Be careful.  Derek Jeter might try to give you teh buttsex.


----------



## tucker01 (May 3, 2007)

I Are Baboon said:


> Be careful.  Derek Jeter might try to give you teh buttsex.


That is right up P's alley.


----------



## I Are Baboon (May 3, 2007)

P-funk likes the man candy?


----------



## tucker01 (May 3, 2007)

I Are Baboon said:


> P-funk likes the man candy?



Especially from Derek Jeter.


----------



## Goodfella9783 (May 3, 2007)

I Are Baboon said:


> Be careful. Derek Jeter might try to give you teh buttsex.


 
 

Nah, he'll ask for it


----------



## Goodfella9783 (May 3, 2007)

But in all seriousness, he's nailin Jessica Biel:
























Great friggin ass


----------



## kicka19 (May 3, 2007)

good for him


----------



## Triple Threat (May 3, 2007)

P-funk said:


> where do I send my resume?



Go for it!  They need someone who knows his stuff.


----------



## min0 lee (May 3, 2007)

P-funk said:


> where do I send my resume?


I was thinking the same thing.

Give it a try......you never know.

It would be good to see you in pinstripes.


----------



## min0 lee (May 3, 2007)

*Fitness guru takes walk *


By FILIP BONDY
DAILY NEWS SPORTS COLUMNIST
Posted Thursday, May 3rd 2007, 10:48 AM 



Read Filip Bondy's The Daily Blahg
George Steinbrenner finally found somebody to fire yesterday, a scapegoat bereft of any significant following. His name is Marty Miller, a 34-year-old director of performance enhancement who isn't ever going to have his own plaque at Monument Park. If
he did, someone surely would strain a hamstring just looking at it.
That first part of the equation, the trainer's relative anonymity, is an important one. Steinbrenner hadn't enjoyed an easy firing like this one for quite some time. Miller was a fat, flat changeup down the middle, a walking caricature who had started the season 0-for-40.

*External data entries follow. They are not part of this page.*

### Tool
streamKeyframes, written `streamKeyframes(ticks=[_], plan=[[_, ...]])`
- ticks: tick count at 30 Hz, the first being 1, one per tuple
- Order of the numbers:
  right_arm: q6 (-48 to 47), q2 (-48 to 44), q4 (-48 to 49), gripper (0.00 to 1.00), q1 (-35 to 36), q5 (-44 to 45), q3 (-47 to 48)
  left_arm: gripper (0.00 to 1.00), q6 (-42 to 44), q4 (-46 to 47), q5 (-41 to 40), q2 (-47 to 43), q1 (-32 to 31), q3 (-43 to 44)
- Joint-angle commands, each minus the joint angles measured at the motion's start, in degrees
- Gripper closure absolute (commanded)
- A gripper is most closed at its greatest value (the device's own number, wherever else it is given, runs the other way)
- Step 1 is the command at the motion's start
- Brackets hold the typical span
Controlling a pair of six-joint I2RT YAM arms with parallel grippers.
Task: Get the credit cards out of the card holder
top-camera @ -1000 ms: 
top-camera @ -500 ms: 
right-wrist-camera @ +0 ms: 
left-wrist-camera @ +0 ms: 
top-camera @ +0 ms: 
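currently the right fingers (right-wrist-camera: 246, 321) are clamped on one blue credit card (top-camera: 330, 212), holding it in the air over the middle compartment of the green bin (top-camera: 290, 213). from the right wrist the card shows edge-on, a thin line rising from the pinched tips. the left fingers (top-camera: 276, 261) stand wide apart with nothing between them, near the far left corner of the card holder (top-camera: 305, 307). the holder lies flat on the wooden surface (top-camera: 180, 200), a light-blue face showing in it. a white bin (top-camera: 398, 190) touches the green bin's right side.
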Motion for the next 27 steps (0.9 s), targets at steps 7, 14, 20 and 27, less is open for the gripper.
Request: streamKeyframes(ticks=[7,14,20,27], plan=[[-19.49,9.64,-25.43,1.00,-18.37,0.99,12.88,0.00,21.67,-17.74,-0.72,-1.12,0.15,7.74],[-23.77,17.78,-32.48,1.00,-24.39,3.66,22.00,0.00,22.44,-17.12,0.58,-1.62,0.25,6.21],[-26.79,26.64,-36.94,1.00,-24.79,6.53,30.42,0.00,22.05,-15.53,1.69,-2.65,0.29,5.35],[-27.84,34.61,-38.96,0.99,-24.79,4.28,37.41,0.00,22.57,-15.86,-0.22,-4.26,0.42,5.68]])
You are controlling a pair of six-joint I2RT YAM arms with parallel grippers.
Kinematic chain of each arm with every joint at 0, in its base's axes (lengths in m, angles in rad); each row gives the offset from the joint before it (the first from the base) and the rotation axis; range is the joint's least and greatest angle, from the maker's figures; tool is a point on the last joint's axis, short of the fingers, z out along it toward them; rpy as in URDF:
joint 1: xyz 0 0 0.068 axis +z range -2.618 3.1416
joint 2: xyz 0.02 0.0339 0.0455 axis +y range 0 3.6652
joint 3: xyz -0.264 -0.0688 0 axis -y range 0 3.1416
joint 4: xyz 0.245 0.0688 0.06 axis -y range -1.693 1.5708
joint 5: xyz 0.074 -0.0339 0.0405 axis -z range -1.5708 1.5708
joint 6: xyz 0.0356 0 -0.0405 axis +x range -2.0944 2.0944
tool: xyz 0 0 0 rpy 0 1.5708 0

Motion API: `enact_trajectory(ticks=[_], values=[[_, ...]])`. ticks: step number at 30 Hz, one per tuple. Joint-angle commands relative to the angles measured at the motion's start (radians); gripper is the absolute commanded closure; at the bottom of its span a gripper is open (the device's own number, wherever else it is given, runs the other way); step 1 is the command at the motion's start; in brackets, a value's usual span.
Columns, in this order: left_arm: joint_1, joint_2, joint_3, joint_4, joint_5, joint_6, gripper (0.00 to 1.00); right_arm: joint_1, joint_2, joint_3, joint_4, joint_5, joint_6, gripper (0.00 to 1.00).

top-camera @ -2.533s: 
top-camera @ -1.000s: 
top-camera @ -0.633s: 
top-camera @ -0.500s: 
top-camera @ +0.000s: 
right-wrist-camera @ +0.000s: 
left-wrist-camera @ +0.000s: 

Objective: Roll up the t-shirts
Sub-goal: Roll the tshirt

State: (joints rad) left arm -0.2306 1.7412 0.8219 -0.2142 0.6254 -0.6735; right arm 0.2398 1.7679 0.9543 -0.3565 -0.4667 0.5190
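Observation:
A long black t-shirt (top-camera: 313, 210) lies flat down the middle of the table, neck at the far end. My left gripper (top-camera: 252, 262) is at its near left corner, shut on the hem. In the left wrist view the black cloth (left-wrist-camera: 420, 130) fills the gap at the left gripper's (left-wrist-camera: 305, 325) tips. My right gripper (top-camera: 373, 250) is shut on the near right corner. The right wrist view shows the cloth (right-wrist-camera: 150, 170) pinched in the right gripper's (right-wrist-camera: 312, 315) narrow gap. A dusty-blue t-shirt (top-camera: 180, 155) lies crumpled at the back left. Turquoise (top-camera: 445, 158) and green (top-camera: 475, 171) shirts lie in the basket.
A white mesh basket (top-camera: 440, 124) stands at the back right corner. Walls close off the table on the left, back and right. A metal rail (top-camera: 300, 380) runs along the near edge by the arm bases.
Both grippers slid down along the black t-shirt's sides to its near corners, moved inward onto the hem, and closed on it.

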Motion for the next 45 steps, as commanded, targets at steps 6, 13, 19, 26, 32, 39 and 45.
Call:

It would require a lot more energy and heat to dismiss Ron Guidry, Don Mattingly or Joe Torre - Ronny and Donnie Baseball, plus Uncle Joe. It would also take considerable forcefulness to ax Brian Cashman, a move that might mean a major reorganization and a lengthy series of job interviews.

But then came Miller, a perfectly imperfect target who will go down as one of the more ludicrous figures in Yankees history, and arguably one of Cashman's worst mistakes of the season.
Here was a great gift for Boss George. Fair or not, Miller gets blamed now for the whole silly series of mishaps and medical unravelings, for the lousy start to the season and maybe even for some awful personnel decisions. And why not? It got to the point where the Yankees couldn't climb a mound without losing a limb.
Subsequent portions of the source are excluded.